Unfalsified LTI models with bounded complexity in the behavioral framework

The notion of the most powerful unfalsified model (MPUM), introduced by Jan C. Willems in the late 1980s, led to a growing interest in exact model identification by researchers from the systems and control community. Willems defined the MPUM for a noise-free infinite time series as the least complex linear time-invariant (LTI) model explaining a given time series. The complexity of a model is defined by the pair (number of inputs, system order), where a model with a higher number of inputs is always considered a more complex model (lexicographic ordering). Willems proved that the MPUM always exists and is unique. Under certain assumptions, it can be shown that the MPUM coincides with the data generating system.

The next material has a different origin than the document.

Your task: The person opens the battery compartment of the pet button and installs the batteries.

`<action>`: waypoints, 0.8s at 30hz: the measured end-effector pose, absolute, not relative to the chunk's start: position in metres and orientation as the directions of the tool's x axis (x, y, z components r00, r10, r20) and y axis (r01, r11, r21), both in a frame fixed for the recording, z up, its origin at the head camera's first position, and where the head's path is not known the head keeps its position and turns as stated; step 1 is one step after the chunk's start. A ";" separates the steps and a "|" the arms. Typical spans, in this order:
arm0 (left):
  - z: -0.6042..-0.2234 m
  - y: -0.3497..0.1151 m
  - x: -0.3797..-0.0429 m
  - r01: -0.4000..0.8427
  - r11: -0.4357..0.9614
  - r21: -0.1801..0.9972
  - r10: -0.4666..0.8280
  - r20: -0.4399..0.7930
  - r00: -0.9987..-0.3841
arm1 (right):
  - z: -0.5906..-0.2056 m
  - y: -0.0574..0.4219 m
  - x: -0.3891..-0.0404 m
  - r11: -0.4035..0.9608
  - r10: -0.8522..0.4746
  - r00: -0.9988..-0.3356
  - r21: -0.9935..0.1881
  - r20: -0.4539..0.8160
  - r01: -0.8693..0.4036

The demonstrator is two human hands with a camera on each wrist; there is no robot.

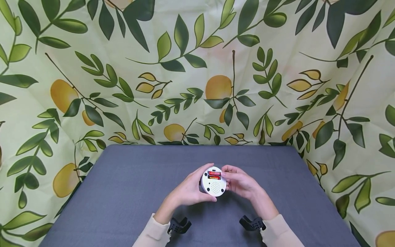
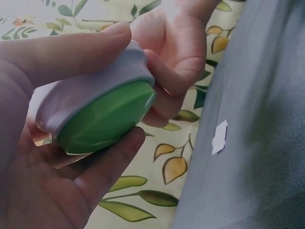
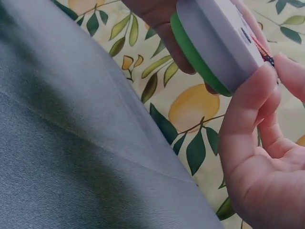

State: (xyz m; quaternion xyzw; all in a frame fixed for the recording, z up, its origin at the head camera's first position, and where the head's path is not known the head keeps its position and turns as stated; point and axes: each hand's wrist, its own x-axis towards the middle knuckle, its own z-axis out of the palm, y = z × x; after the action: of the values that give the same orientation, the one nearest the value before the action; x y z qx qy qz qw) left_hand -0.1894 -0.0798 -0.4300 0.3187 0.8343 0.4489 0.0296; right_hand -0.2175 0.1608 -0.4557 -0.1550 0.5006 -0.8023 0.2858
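Note:
A round push-button buzzer is held over the table, its white underside facing the head camera. Its green dome points away, toward the left palm. My left hand grips the buzzer around its side, thumb and fingers on opposite edges. In the open battery compartment lie two red batteries, side by side. My right hand has curled fingers at the compartment's right end, where thumb and forefinger pinch at a battery end. Small speaker holes and dark round feet show on the underside.
A small white battery cover lies on the grey cloth-covered table. Behind and beside the table hangs a fabric backdrop printed with leaves and fruit. Both wrists carry black camera mounts.

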 end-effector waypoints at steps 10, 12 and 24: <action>-0.430 -0.081 -0.189 0.494 0.390 0.777 0.556 0.228 -0.799 | -0.455 0.155 -0.216 -0.384 -0.627 -0.779 -0.858 -0.030 0.341; -0.431 -0.081 -0.190 0.495 0.391 0.775 0.554 0.231 -0.800 | -0.455 0.153 -0.215 -0.388 -0.610 -0.792 -0.858 -0.036 0.337; -0.432 -0.081 -0.191 0.497 0.382 0.779 0.548 0.243 -0.801 | -0.457 0.144 -0.213 -0.339 -0.480 -0.874 -0.902 -0.080 0.268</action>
State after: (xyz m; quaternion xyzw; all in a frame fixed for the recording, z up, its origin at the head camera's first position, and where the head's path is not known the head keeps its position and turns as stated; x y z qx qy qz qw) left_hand -0.1913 -0.0809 -0.4321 0.3144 0.8308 0.4584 0.0274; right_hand -0.2133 0.1435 -0.4571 -0.1002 0.5268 -0.8120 0.2303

In real-world applications, however, time series are finite. Therefore, it is desirable to define the MPUM for a given finite time series. Specifically, we aim to develop systematically the MPUM for an observed finite time series and derive necessary and sufficient conditions for its existence and uniqueness. However, in the finite case, there are two crucial issues: i) the MPUM may not exist or be non-unique, and ii) due to the above definition of model complexity, the MPUM if exists always coincides with a finite dimensional autonomous system, as it has no inputs.

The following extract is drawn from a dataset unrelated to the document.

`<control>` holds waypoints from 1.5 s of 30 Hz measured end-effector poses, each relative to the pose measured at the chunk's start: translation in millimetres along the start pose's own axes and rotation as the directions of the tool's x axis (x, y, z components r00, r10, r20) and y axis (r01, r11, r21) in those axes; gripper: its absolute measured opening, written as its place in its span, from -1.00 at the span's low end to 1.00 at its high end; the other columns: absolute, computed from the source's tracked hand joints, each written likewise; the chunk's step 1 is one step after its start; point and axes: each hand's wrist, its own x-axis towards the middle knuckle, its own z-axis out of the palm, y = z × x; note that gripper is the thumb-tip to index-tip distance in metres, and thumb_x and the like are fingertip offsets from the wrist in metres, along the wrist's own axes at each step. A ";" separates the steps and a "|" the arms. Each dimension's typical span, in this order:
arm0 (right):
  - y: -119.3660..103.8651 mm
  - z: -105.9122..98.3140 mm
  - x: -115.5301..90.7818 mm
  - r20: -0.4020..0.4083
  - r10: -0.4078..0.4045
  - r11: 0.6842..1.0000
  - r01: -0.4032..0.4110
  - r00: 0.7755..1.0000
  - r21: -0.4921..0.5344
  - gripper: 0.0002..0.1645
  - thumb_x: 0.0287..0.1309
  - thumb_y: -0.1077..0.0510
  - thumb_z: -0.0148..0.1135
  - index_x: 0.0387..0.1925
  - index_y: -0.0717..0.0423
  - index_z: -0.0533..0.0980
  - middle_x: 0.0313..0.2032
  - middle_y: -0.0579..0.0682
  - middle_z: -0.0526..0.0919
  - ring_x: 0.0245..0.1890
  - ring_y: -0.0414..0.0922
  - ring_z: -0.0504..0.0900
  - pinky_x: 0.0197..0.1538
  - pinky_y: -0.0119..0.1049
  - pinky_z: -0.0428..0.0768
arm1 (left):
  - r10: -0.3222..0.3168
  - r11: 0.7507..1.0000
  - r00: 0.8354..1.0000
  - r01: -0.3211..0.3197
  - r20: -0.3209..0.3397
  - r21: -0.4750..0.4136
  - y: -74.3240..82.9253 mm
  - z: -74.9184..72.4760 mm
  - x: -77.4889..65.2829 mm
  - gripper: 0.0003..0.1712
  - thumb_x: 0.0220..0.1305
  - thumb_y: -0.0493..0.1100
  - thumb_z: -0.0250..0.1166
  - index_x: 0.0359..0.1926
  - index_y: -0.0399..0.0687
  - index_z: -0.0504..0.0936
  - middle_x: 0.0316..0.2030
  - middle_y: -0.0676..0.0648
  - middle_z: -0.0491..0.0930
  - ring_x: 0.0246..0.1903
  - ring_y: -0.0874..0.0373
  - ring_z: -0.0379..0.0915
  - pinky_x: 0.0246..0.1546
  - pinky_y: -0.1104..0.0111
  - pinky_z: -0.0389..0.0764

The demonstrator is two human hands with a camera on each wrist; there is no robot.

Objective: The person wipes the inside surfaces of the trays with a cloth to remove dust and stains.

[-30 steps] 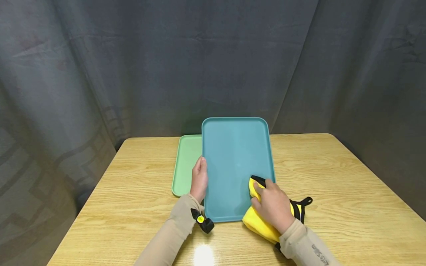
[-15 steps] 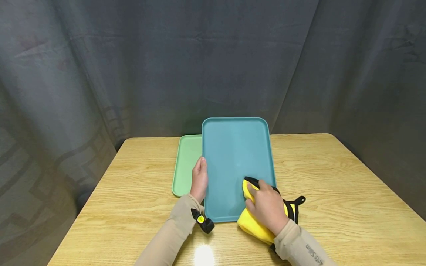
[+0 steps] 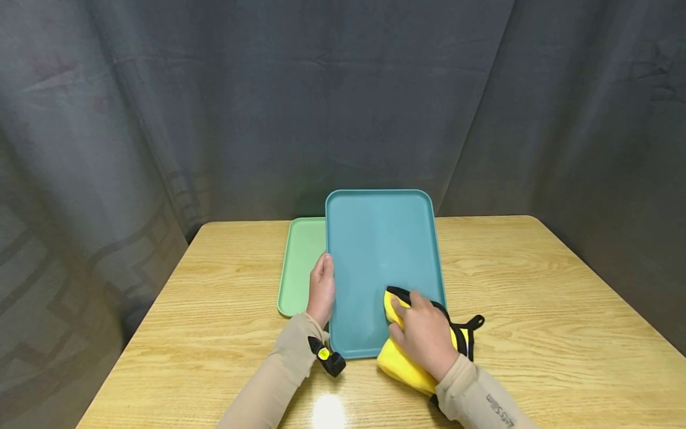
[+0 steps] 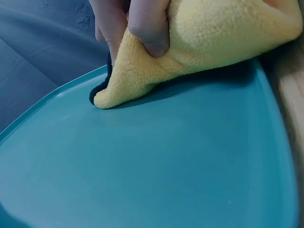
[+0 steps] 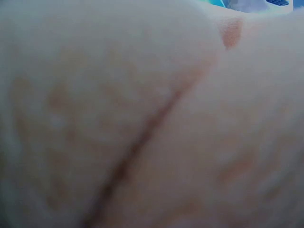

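Note:
A blue-teal tray (image 3: 380,250) is held tilted up toward the head camera. My left hand (image 3: 321,289) grips its left edge, thumb on the rim and the other fingers hidden behind. In my right hand (image 3: 426,333) is a yellow cloth (image 3: 402,363) with black trim, pinched between thumb and fingers over the tray's lower right part. The left wrist view shows a folded corner of the cloth (image 4: 128,76) against the tray's surface (image 4: 156,156). Skin of the right hand (image 5: 142,71) fills nearly all of the right wrist view.
A green tray (image 3: 300,268) lies on the wooden table (image 3: 214,333), partly covered by the blue-teal one in the head view. Grey curtains (image 3: 321,107) hang behind the table and along both sides. A black loop (image 3: 476,322) sticks out from the cloth.
My right hand has slid the cloth leftward across the lower part of the blue-teal tray. The left hand and the tray have stayed in place.

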 end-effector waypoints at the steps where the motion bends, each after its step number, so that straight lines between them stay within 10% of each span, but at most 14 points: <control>1: -0.7 0.1 0.2 0.001 -0.003 1.000 0.003 1.000 0.001 -0.54 -0.11 0.13 0.29 -0.06 0.08 0.63 -0.47 0.08 0.42 -0.62 -0.15 0.23 -0.59 -0.33 0.25 | -0.001 1.000 1.000 0.001 0.000 0.001 0.1 -0.1 0.0 -0.47 0.52 0.00 -0.31 0.37 -0.08 0.20 0.36 -0.16 0.20 0.41 -0.06 0.00 0.42 0.07 0.06; 45: -45.9 12.1 10.6 0.051 -0.196 0.980 0.195 0.979 0.032 -0.52 -0.08 0.06 0.30 -0.01 -0.03 0.61 -0.41 0.03 0.47 -0.59 -0.17 0.25 -0.56 -0.34 0.26 | -0.008 1.000 1.000 0.008 0.009 -0.012 1.5 -0.2 -2.2 -0.45 0.51 0.06 -0.30 0.37 -0.05 0.21 0.36 -0.15 0.21 0.40 -0.06 0.03 0.41 0.09 0.10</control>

We tackle these complications by adopting an intuitive approach: we assume that the number of inputs is a priori known and we minimize the order in order to minimize the complexity of unfalsified model. In this setting, we have formulated necessary and sufficient conditions for the existence and uniqueness of the MPUM. Our initial findings suggest that, if we restrict the complexity of the model, we can identify the MPUM as a system with inputs. Furthermore, in the case of non-uniqueness of unfalsified models, it has been shown that every unfalsified model can be expressed as a sum of the MPUM and an autonomous model of bounded order. In other words, every unfalsified model must include the MPUM.

In real-life applications the data are usually noisy. The next step is to extend this study to noisy data set.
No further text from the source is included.